In our last post, we described pico.js
, a library for real-time face detection written in 200 lines of JavaScript.
The original implementation of pico
is written in C: https://github.com/nenadmarkus/pico.
Here we show how to compile its runtime part to WebAssembly.
Highlights of this post:
- a real-time, in-browser face detector (see webcam demo);
- a step-by-step guide explaining how to compile C code to Wasm.
About WebAssembly
The official page of the WebAssembly project contains the following definition:
WebAssembly (abbreviated Wasm) is a binary instruction format for a stack-based virtual machine. Wasm is designed as a portable target for compilation of high-level languages like C/C++/Rust, enabling deployment on the web for client and server applications.

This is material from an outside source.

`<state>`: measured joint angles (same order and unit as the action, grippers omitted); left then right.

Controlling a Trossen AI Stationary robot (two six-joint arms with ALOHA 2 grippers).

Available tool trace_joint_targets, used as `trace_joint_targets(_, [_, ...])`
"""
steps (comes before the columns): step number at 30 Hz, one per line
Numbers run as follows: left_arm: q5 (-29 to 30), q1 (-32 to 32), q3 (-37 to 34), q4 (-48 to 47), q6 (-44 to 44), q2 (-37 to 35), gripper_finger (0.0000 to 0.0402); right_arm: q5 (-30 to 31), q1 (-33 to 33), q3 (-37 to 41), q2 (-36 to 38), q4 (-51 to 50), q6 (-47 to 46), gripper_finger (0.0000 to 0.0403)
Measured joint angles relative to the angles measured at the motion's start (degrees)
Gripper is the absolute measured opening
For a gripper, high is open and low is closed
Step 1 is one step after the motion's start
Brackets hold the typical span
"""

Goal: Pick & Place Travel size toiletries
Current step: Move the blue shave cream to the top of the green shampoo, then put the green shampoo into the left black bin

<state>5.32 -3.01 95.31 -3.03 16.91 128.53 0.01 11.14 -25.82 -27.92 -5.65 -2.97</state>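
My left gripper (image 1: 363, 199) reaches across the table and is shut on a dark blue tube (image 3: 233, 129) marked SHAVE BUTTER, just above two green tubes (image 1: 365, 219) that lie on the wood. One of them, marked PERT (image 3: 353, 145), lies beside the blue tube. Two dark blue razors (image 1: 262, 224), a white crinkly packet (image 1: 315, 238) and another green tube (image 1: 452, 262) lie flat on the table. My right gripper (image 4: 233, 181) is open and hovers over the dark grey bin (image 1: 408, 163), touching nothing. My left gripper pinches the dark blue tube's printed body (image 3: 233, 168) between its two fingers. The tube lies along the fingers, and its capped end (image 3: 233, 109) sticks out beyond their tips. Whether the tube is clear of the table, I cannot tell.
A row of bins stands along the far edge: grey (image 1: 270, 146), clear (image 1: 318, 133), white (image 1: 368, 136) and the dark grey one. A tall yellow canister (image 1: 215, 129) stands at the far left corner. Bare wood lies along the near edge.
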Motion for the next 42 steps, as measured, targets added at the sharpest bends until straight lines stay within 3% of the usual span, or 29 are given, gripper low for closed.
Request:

The wikipedia article mentions that Wasm should complement JavaScript to speed up performance-critical parts of web applications and later on to enable web development in other languages than JavaScript.
The main advantages that Wasm aims to deliver are
- load-time efficiency;
- smaller memory footprint;
- improved execution speed and related benefits (e.g., prolonged battery life for mobile devices).
This sounds doable and very promising. After all, Wasm is a binary format that is intended to be compiled to machine code.
From recently (end of 2017), all major browsers support Wasm (see this blog post).
Let us now go through how to port the official (C-based) pico
to Wasm.
Porting pico
to Wasm
The following subsections talk about:
- Emscripten and how to set up its C compiler,
emcc
; - C glue around
pico
and how to compile it to Wasm; - instantiating and using the obtained Wasm.
All are more-or-less self-contained, so you can skip some parts if they introduce something you already know.
The Emscripten toolchain
We will use the Emscripten toolchain for compiling C to Wasm. The official website introduces it as follows:
Emscripten is a toolchain for compiling to asm.js and WebAssembly, built using LLVM, that lets you run C and C++ on the web at near-native speed without plugins.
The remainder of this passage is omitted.